Obowiązkowy mechanizm split payment

Najprawdopodobniej obowiązkowy mechanizm podzielonej płatności czeka przedsiębiorców dopiero w drugiej połowie tego roku. Split payment w uproszczeniu polega na tym, że sprzedawca przy okazji transakcji otrzymuje tylko cenę netto towaru, a równowartość VAT jest wpłacana przez nabywcę na odrębne konto bankowe, nad którym nadzór ma organ podatkowy. Pieniądze, które trafią na ten rachunek, w praktyce są zablokowane, a przedsiębiorca może je swobodnie wykorzystać jedynie na spłatę zaległości podatkowych albo zobowiązań wobec kontrahentów, pod warunkiem zapłaty na rachunek VAT innego przedsiębiorcy. Takie środki nie trafiają więc do oszustów wyłudzających podatek.

 

Od lipca 2018 r. split payment jest realizowany w Polsce w formie dobrowolnej.

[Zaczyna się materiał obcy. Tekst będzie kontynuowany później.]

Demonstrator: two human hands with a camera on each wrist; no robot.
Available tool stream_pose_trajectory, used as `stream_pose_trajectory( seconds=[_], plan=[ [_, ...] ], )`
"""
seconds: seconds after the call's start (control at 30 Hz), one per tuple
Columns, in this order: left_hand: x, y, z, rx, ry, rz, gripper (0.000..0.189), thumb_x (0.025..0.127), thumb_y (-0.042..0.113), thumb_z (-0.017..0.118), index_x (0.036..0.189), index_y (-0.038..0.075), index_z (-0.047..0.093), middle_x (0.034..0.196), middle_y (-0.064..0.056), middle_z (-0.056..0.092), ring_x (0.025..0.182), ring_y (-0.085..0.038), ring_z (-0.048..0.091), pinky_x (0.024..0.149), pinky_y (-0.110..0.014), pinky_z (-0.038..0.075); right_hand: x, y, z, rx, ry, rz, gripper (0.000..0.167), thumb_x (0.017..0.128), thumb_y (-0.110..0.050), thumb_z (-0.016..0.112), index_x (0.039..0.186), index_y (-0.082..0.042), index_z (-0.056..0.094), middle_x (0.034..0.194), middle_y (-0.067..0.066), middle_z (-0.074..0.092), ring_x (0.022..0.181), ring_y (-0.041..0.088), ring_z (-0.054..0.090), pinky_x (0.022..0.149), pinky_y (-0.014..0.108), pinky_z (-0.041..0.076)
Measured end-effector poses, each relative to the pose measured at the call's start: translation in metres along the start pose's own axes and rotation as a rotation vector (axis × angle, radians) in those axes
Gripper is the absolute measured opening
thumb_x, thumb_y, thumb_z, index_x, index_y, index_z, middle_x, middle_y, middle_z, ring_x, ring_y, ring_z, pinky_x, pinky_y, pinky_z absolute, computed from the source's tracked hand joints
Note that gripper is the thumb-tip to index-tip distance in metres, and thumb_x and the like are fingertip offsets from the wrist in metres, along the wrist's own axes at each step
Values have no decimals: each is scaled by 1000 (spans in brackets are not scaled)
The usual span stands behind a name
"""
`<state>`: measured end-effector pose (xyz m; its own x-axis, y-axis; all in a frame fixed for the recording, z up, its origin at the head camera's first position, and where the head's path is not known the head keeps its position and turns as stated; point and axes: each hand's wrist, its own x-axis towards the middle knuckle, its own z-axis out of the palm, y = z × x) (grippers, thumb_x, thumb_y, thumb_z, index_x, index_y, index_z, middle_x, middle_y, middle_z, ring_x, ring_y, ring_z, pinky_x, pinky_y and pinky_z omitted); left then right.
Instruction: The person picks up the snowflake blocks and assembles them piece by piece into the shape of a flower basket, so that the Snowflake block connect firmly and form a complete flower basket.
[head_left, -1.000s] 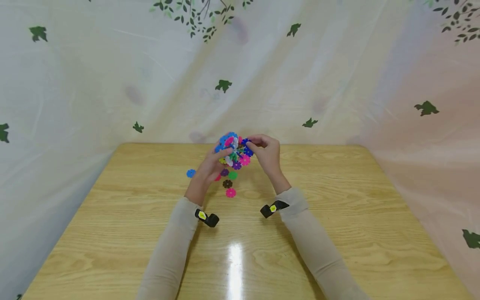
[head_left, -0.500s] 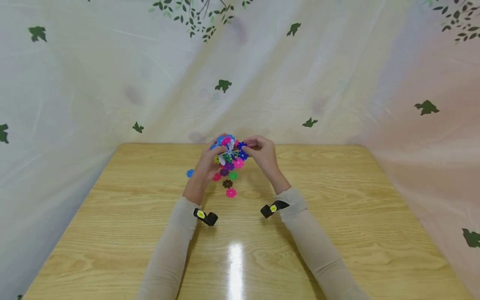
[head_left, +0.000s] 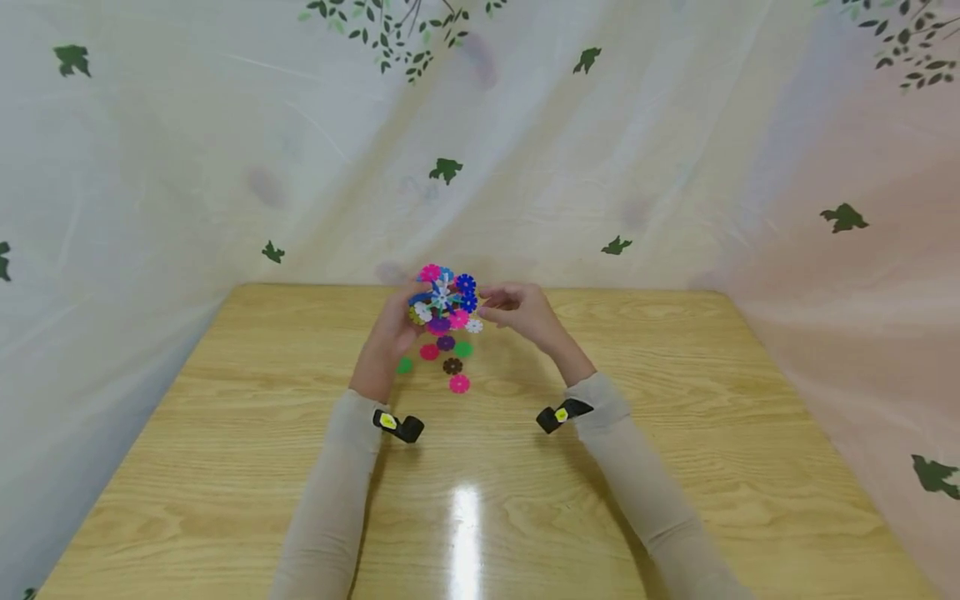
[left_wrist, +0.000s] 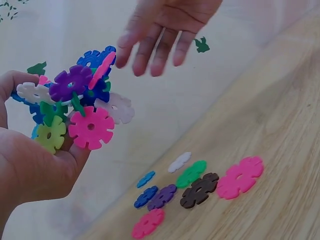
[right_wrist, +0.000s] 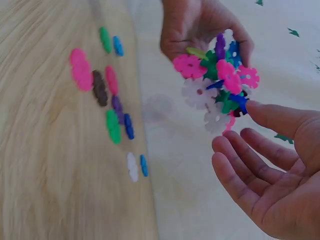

Po wdrożeniu zmian będzie on obowiązkowy we wszystkich branżach, które dziś rozliczają się w ramach odwrotnego obciążenia. Dotyczyć będzie m.in. sprzedaży elektroniki, niektórych usług budowlanych, sprzedaży stali. W drugiej połowie roku trzeba będzie dzielić płatności także przy sprzedaży węgla kamiennego i brunatnego, części samochodowych oraz motocyklowych.

 

We wszystkich tych wymienionych branżach na fakturach trzeba będzie umieszczać adnotację, że dana płatność ma być wykonana w mechanizmie podzielonej płatności. Zgoda Rady Unii Europejskiej na podatkową rewolucję wygasa pod koniec lutego 2022 r. Po 18 miesiącach rząd będzie zobowiązany złożyć Brukseli sprawozdanie z efektów eksperymentu. W dokumencie musi opisać skalę obciążeń administracyjnych, kosztów dla przedsiębiorców, średni termin zwrotu VAT itd.